Much like SARS-CoV-2, the virus that causes COVID-19, the bacteria that causes TB can become airborne on tiny respiratory droplets. In the current study, fully 90% of infectious droplets were expelled by breathing alone, researchers reported in an October conference presentation.

“This leaves room for extensive [Mycobacterium tuberculosis] transmission prior to treatment seeking” and suggests that the disease needs to be diagnosed earlier in its course, the lead researcher told news outlet AFP. But this begs the question of how these patients would be identified, he added.

TB in long-term care

Outbreaks of TB in long-term care facilities can be insidious, as older adults are more likely to harbor latent disease acquired earlier in life and more likely to be susceptible to contracting it due to a weakened immune system. TB disease incidence rates have declined in the United States, but the number of people with latent TB infections — which can later switch to active disease — continues to grow, studies have found. 

In 2014, 2.2% of TB cases were among residents diagnosed in long-term care facilities, CDC researchers reported. This number will likely become increasingly disproportionate as the number of adults aged 65 and older grows, they estimated.

Not only is transmission a concern, but TB can be life threatening if not caught and treated early enough, experts caution. That’s why long-term care staff, residents and other vulnerable populations should be screened for latent TB infections, according to the US Preventive Services Task Force and the Centers for Disease Control and Prevention.

“Concentrations of elderly persons, many of whom are infected with tubercle bacilli and some of whom are immunosuppressed, create high-risk situations for tuberculosis transmission,” reported advisers to the Centers for Disease Control and Prevention. Nursing home employees also are at increased risk when compared with other employed adults, the experts stated.

Super-spreaders and symptoms

Like some patients infected with COVID-19, some TB patients may become super-spreaders, transmitting the disease to many people they come in contact with, while others may transmit the disease to a few individuals only, the New York Times reported.

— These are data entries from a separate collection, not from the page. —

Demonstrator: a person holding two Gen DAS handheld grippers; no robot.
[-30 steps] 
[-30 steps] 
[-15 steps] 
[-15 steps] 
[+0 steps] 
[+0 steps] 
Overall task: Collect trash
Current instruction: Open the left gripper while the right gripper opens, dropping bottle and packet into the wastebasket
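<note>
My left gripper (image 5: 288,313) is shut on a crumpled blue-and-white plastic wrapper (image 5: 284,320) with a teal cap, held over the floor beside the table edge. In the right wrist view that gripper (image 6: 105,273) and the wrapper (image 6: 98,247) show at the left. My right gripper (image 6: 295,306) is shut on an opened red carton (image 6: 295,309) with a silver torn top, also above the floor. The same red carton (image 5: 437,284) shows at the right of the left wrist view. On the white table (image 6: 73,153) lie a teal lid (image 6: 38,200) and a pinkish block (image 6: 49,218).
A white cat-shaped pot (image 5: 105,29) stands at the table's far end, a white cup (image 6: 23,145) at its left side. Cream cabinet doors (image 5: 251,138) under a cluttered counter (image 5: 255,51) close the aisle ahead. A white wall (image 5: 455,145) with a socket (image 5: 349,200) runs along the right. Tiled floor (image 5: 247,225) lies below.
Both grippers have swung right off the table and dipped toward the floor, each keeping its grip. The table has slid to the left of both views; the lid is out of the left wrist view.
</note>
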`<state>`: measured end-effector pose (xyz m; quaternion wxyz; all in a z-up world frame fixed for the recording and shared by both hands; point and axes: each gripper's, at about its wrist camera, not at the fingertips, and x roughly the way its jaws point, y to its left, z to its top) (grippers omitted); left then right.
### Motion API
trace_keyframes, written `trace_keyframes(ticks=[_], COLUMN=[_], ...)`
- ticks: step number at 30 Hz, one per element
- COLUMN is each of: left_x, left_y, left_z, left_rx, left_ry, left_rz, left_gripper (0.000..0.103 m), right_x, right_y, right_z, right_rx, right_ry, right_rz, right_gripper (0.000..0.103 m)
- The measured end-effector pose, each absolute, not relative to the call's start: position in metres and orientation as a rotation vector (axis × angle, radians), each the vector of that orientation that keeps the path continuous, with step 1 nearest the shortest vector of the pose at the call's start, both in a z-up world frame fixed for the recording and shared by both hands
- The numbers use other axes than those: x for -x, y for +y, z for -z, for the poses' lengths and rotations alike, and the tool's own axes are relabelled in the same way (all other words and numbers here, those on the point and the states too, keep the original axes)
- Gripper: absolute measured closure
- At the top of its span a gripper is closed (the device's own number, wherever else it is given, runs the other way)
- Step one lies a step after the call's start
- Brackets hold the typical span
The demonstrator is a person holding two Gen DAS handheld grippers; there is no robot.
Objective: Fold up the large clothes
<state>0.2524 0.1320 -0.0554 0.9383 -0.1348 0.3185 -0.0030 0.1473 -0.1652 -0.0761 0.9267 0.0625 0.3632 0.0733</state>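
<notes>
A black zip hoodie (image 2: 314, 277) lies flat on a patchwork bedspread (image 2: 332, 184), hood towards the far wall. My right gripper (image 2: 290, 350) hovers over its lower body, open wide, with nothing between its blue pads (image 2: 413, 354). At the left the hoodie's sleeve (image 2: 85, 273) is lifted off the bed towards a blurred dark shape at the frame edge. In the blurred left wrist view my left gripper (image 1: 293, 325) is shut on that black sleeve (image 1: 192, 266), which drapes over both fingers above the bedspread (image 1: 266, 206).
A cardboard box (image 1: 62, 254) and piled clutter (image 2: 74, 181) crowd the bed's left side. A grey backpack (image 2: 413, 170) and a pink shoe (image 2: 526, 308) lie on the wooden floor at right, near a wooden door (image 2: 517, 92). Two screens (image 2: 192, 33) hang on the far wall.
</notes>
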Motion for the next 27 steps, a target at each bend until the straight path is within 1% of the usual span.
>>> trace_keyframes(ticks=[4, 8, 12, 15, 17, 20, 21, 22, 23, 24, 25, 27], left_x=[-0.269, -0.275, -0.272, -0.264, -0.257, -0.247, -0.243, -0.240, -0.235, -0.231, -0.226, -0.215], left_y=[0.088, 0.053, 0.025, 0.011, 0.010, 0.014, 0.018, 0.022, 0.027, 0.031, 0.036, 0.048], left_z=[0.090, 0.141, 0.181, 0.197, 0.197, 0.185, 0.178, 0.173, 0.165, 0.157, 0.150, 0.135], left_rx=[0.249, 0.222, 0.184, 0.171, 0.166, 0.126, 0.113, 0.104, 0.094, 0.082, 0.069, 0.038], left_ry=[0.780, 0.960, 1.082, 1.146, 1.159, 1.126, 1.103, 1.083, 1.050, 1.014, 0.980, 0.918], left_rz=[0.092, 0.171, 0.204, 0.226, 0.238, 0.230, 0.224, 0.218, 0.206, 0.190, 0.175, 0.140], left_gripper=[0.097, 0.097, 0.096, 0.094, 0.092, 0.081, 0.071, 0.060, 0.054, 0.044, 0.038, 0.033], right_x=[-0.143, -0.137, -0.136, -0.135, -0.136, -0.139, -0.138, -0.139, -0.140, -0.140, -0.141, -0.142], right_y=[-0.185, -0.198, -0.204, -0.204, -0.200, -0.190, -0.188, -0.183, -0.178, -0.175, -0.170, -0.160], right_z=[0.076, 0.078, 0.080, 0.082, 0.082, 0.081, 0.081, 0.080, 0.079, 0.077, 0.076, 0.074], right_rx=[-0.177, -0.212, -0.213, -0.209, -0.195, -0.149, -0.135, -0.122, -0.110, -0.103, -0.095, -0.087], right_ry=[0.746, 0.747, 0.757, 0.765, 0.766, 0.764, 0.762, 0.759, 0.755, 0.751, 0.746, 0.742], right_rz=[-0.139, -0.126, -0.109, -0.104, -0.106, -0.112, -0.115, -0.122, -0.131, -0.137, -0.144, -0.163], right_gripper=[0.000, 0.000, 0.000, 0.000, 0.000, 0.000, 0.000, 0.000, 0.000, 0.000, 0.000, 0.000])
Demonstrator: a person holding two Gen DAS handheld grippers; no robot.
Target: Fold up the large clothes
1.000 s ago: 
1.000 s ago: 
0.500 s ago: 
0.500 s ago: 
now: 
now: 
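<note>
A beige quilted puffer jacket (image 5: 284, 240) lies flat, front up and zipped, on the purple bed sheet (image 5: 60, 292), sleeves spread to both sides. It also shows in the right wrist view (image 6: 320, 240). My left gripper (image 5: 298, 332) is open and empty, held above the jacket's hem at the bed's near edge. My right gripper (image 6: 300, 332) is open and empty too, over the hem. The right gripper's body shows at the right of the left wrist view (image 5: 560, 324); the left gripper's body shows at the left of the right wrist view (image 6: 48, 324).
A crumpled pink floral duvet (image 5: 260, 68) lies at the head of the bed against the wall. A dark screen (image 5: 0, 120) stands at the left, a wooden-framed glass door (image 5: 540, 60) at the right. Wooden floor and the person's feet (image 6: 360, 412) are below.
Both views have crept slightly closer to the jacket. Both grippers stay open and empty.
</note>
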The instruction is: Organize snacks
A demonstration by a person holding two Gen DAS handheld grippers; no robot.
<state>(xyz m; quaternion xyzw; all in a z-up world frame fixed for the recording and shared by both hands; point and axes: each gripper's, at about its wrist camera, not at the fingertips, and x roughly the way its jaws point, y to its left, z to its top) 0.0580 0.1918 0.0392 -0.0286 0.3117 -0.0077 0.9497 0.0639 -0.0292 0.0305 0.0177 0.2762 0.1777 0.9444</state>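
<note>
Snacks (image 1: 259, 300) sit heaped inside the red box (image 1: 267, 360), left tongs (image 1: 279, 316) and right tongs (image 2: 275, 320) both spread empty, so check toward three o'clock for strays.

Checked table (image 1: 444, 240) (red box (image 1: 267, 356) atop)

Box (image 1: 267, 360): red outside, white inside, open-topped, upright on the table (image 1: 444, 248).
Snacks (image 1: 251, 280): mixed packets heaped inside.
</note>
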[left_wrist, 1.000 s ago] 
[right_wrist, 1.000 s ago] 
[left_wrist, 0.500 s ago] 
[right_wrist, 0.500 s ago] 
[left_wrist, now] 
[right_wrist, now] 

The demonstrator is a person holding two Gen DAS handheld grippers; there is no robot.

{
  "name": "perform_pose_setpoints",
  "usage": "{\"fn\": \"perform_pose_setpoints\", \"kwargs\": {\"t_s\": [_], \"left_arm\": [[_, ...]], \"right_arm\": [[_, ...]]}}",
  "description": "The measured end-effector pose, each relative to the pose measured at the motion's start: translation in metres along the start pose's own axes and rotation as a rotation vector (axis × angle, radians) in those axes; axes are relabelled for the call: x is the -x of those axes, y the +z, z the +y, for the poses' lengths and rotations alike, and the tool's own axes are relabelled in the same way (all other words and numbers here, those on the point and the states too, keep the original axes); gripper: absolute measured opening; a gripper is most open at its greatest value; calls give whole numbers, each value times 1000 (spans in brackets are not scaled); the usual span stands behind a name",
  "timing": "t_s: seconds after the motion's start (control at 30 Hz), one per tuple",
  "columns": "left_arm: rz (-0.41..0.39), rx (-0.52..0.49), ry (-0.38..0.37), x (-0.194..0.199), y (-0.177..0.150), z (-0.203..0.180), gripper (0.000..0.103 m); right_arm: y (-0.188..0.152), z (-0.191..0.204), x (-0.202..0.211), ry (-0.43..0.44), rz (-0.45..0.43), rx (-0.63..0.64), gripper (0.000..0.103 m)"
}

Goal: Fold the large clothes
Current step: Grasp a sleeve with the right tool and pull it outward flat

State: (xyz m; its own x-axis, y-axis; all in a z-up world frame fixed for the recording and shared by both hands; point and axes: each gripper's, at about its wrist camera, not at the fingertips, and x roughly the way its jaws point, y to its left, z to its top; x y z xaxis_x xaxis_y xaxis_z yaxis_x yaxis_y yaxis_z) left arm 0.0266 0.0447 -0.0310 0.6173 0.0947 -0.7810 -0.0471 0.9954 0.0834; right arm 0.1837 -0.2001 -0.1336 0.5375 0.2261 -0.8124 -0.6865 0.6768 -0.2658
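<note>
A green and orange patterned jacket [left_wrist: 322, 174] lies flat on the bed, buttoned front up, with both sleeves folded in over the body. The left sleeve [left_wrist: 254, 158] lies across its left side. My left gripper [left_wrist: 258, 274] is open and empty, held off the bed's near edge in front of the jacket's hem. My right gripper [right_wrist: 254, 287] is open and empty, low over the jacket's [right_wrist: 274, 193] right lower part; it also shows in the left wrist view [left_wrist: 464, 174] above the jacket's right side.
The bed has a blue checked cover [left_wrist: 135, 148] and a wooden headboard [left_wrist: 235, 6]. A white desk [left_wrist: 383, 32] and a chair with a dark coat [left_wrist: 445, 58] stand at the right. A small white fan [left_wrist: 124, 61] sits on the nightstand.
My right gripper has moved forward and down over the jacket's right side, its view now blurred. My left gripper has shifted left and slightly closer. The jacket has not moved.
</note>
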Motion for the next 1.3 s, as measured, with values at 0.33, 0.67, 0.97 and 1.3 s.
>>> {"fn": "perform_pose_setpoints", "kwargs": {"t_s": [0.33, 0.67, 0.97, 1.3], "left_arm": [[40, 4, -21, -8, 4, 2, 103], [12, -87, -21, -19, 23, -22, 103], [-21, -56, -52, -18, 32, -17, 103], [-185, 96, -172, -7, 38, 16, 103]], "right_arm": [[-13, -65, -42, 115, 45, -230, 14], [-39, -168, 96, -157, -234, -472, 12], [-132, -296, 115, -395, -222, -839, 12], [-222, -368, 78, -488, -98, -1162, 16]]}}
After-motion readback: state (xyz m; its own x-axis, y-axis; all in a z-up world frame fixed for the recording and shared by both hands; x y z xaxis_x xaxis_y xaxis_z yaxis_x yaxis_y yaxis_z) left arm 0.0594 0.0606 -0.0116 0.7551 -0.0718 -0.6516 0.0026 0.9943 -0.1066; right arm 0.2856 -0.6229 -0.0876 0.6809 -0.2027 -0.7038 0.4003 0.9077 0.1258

TB symptoms can include a progressively worsening cough lasting more than two weeks, fatigue, weakness, weight loss, night sweats, fever, chills and chest pain. The disease is treatable and curable, but may require the use of several medications over the course of six to nine months for complete eradication, or longer if the strain is drug resistant.

The current study was presented at the 52nd Union World Conference on Lung Health.